To use this library, you will need:
- g++ 7 or above
- rustc 1.77.2
- cuda 10 or above
First, ensure that you have initialized the CUDA environment by calling init_cublas() before any matrix operations, and call destory_cublas() to clean up resources upon completion:
extern crate ndarray_cuda_matmul;
use ndarray_cuda_matmul::{init_cublas, destory_cublas};
fn main() {
// Initialize cublas context
init_cublas();
// Your matrix operations here
// Clean up cublas context
destory_cublas();
}
To perform matrix multiplication, use the cuda_dot method provided by the trait CudaDot implemented for ndarray’s ArrayBase:
use ndarray::Array;
use ndarray_cuda_matmul::CudaDot;
let a = Array::from_shape_vec((m, k), vec![...]).unwrap();
let b = Array::from_shape_vec((k, n), vec![...]).unwrap();
let result = a.cuda_dot(&b);
Here m, n, and k represent the dimensions of the matrices, and vec![...] should be replaced with your actual data.
Using the method of first copying the matrix into GPU memory, here's a code example
let a = array![[1.0_f32, 2.0_f32, 3.0_f32], [4.0_f32, 5.0_f32, 6.0_f32]];
let b = array![[1.0_f32, 2.0_f32], [3.0_f32, 4.0_f32], [5.0_f32, 6.0_f32]];
let c = array![[1.0f32,1.0f32],[1.0f32,1.0f32]];
init_cublas();
let out = a.to_device().dot(&b.to_device()).dot(&c.to_device()).to_host();
destory_cublas();
Matrix-scalar multiplication code example:
init_cublas();
let out = a
.to_device()
.dot(&b.to_device())
.dot(&c.to_device())
.mul_scalar(2.0_f32)
.to_host();
destory_cublas();
Matrix inversion code example:
let a = array![[1.0_f32, 2.0_f32, 3.0_f32, 4.0_f32],
[2.0_f32, 3.0_f32, 1.0_f32, 2.0_f32],
[1.0_f32, 1.0_f32, 1.0_f32, -1.0_f32],
[1.0_f32, 0.0_f32, -2.0_f32, -6.0_f32],
];
init_cublas();
let out = a.to_device().inv().to_host();
destory_cublas();
Using run macro can simplify the code and write it like a mathematical expression.
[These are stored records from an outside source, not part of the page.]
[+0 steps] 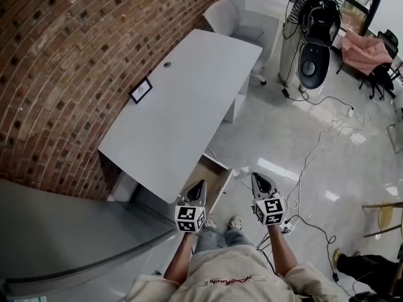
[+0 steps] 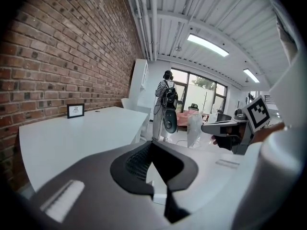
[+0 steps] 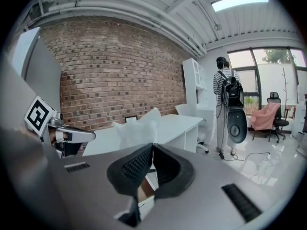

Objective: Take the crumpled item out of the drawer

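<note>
- Just off the near end of the white desk (image 1: 182,106), the right gripper (image 3: 152,145) has its jaws pinched on the crumpled clear plastic item (image 3: 139,123), held in the air beside the drawer (image 1: 211,178).
- Left gripper (image 2: 152,143): jaws pressed together, empty, over the drawer's front.
- The drawer stands pulled out from under the desk.
</note>
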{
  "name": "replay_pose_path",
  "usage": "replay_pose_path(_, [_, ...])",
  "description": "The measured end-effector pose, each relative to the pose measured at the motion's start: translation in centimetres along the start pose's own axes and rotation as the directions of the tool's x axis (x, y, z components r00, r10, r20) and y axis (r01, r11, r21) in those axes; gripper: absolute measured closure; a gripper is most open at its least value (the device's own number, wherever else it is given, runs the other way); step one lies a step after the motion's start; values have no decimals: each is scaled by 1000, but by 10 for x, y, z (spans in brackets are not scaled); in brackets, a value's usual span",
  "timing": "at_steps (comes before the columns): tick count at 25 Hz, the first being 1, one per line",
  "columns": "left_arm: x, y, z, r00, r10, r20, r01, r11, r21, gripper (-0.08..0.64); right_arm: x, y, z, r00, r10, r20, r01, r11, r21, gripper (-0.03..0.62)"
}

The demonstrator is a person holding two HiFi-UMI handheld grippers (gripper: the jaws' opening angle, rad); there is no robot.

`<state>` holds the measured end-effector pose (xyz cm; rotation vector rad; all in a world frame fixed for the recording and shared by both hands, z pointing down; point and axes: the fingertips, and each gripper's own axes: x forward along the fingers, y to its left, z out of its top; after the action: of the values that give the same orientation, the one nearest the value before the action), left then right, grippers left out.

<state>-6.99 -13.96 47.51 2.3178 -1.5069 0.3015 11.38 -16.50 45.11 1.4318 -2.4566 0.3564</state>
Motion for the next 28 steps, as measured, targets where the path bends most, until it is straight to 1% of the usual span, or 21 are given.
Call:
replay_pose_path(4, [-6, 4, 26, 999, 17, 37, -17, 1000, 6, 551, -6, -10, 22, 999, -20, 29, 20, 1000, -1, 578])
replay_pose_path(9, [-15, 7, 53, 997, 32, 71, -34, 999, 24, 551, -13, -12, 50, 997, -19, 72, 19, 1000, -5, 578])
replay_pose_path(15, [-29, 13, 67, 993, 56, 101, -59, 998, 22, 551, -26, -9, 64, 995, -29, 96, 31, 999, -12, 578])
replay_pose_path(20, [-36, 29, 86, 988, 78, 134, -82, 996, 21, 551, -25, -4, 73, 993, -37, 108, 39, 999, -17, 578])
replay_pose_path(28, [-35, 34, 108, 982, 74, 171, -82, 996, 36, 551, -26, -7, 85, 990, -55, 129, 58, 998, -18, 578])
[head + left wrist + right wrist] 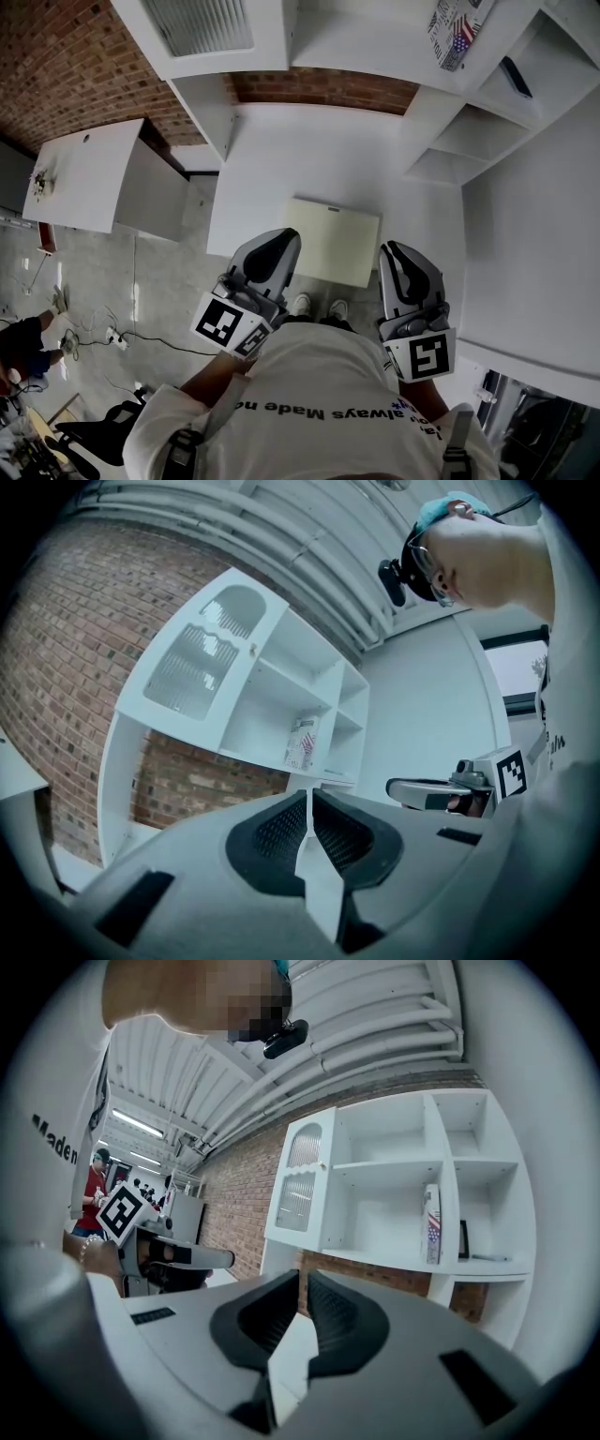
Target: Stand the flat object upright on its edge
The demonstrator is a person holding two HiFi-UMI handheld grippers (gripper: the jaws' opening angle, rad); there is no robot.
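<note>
Left gripper (pixel 284 242) and right gripper (pixel 396 253) sit clenched, empty (both idle); open one, then pinch the yellow board (pixel 333 239) at its near edge.

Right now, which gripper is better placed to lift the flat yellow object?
Probably left: the left gripper, shut and empty, seems to overlap the flat object at its edge. The right gripper, also shut, sits just beside it.

The head camera looks steeply down at the white table (pixel 309 159), while cameras riding close behind the jaws of the left gripper (pixel 278 242) and right gripper (pixel 396 253) tilt upward, both taking in the same white shelf unit (pixel 272 696).
</note>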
The following is an example of using run macro.
fn least_squares_method()
{
let x = array![[1f32, 1f32], [1f32, 2f32], [1f32, 3f32], [1f32, 4f32]];
let y = array![[6f32], [5f32], [7f32], [10f32]];
let bate_hat = run!(x,y => {
let x_t = x.t();
x_t.dot(x).inv().dot(&x_t).dot(y)
}).to_host();
println!("{:?}",bate_hat);
}
The example code implements the least squares method using the code that is most similar to the mathematical expression.
V.S.
x_t.dot(x).inv().dot(&x_t).dot(y)
This library uses unsafe code to interface with CUDA functions. It includes error handling that checks the status of each CUDA and cuBLAS call, ensuring that any errors are handled gracefully and reported appropriately.
The performance test was conducted using the following code, comparing the dot method provided by ndarray-linalg
fn dot_with_ndarry() {
let a = Array::from_elem((H_SIZE, H_SIZE), 1.0_f32);
let b = Array::from_elem((H_SIZE, V_SIZE), 1.0_f32);
let start = Instant::now();
for _ in 0..100 {
let _ = a.dot(&b);
}
println!("ndarray dot elapsed: {:.2?}", start.elapsed());
}
fn dot_with_cuda() {
let a = Array::from_elem((H_SIZE, H_SIZE), 1.0_f32);
let b = Array::from_elem((H_SIZE, V_SIZE), 1.0_f32);
let start = Instant::now();
for _ in 0..100 {
let _ = a.cuda_dot(&b);
}
println!("matmul elapsed: {:.2?}", start.elapsed());
}
Comparing result:
Rows | columns | run times | ndarra-linalg | cuda_dot |
---|---|---|---|---|
64 | 64 | 100 | 2.27ms | 9.89ms |
128 | 80 | 100 | 11.37ms | 10.66ms |
768 | 128 | 100 | 438.01ms | 57.86ms |
2048 | 1000 | 100 | 22800ms | 323.30ms |
Contributions to this library are welcome! Whether it's through reporting issues, proposing new features, improving documentation, or submitting pull requests, all forms of contribution are encouraged.
This library is distributed under the MIT license.